## Source material:
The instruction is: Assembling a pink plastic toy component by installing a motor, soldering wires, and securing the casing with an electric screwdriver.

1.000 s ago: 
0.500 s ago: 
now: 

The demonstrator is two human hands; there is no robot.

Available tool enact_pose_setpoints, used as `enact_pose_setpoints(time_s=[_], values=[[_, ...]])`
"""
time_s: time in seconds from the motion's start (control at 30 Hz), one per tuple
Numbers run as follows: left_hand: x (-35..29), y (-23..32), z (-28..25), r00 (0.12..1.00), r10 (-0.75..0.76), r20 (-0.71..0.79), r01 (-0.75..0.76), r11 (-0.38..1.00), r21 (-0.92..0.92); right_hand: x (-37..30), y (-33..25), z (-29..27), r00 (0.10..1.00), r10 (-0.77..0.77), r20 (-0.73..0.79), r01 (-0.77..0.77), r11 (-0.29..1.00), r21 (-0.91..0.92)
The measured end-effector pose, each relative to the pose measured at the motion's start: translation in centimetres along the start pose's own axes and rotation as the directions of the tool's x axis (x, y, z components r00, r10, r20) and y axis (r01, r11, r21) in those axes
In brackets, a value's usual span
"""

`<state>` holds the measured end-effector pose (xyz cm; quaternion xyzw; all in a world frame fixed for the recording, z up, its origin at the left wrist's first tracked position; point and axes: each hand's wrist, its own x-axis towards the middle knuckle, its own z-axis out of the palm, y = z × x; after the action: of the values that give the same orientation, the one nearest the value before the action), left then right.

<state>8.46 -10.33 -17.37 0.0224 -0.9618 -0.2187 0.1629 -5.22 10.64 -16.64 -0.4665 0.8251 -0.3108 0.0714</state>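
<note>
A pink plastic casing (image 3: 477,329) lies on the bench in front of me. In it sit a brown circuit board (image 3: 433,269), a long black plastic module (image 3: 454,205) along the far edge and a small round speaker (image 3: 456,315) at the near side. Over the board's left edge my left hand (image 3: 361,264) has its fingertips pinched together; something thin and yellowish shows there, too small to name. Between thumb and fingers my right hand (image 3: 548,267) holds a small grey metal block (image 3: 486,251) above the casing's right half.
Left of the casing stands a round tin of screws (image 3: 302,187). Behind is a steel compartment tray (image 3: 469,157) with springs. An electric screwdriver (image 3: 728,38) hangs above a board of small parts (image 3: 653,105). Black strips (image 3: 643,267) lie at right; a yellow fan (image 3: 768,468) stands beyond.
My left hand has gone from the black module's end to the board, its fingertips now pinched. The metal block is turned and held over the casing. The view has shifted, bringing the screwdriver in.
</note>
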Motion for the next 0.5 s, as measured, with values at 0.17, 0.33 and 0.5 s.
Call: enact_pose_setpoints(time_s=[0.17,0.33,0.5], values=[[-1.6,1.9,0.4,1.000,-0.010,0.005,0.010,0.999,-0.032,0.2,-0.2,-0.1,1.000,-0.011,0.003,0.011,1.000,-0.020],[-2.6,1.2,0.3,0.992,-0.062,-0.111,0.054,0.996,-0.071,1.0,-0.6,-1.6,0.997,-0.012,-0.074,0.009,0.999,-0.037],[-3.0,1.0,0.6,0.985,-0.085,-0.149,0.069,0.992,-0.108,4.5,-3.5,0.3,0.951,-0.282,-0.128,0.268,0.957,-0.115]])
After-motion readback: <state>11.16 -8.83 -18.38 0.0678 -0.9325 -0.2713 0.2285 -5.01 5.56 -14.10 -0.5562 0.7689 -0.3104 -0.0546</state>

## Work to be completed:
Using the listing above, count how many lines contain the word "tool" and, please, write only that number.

## Problem solution:
2